Monday 14 October 2019

Bank watchdog now reluctant to ban mortgage cashbacks amid pressure

The cashbacks are useful for new buyers to buy the likes of a fridge for their new home, according to Central Bank sources. Stock image
The cashbacks are useful for new buyers to buy the likes of a fridge for their new home, according to Central Bank sources. Stock image

Charlie Weston and David Chance

The Central Bank has reservations about banning mortgage cashback deals.

There are fears that cashback deals are keeping mortgage rates artificially higher, and other concerns the offers mislead borrowers about the true cost of borrowing.

Some reports have suggested banks are preparing to pull cashback deals due to regulatory pressure.

Bank of Ireland, Permanent TSB and EBS offer cashback when mortgages are drawn down. The Permanent TSB 2pc cashback means a couple borrowing €300,000 get €6,000 at draw-down.

Consumer advocates argue that mortgage rates in this country, which are the second highest in the eurozone, would be lower if cashbacks were banned.

But regulators question whether rates would fall, and feel the cashback offers play an important role in helping dual-income first time-buyers who are aware of the risks, and likely to switch mortgage.

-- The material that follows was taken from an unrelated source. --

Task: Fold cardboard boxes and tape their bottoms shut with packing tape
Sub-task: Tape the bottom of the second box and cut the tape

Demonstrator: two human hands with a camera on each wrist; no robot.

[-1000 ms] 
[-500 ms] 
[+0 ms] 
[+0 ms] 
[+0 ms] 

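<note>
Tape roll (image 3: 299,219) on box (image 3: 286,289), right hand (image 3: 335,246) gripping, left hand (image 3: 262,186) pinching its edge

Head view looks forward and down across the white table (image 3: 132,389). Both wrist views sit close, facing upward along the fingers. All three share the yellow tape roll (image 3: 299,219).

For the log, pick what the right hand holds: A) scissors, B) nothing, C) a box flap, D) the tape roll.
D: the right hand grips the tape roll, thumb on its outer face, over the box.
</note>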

The cashbacks are useful for new buyers to buy the likes of a fridge for their new home, according to Central Bank sources.

Fianna Fáil finance spokesman Michael McGrath has threatened to use a mortgages bill, that is in the committee stage in the Oireachtas, to ban cashbacks.

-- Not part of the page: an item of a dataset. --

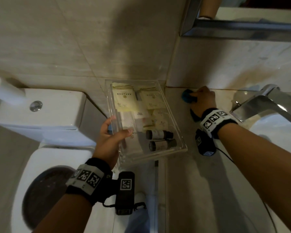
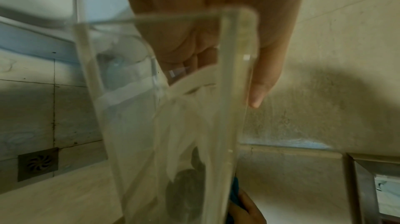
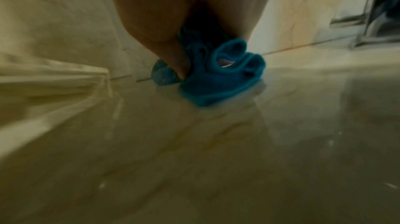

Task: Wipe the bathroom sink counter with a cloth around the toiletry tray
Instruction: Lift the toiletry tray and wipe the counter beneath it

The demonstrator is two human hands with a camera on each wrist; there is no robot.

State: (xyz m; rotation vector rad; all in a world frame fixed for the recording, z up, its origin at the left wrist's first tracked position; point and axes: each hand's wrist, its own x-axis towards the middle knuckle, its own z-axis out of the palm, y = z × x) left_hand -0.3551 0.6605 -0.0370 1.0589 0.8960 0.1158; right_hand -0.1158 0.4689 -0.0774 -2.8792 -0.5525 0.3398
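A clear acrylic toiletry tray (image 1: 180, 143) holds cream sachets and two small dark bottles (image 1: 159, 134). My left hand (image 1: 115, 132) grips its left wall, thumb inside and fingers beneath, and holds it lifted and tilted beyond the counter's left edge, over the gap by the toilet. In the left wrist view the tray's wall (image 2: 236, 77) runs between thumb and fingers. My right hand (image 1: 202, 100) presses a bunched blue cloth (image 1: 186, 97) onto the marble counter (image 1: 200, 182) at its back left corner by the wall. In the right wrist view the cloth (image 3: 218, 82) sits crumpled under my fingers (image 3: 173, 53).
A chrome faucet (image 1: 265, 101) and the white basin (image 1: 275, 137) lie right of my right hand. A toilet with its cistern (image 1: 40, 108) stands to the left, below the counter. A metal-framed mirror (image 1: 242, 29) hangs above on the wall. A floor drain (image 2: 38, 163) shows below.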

Central Bank senior officials believe cashbacks should remain on the menu of mortgage options. They argue that they are particularly beneficial for those who switch their mortgages regularly.

Regulators feel there are more important issues to be addressed in the mortgage market, such as the cost of funds for banks.

Permanent TSB indicated recently it may be forced to stop offering cashbacks from the summer.

The Competition and Consumer Protection Commission has warned that cashback deals can be a trap. This is because lenders offering the incentive tend to have higher mortgage rates.

Asked for a comment, the Central Bank said it consistently monitored and reviewed consumer protection measures to ensure they remain appropriate and relevant in a changing financial services environment.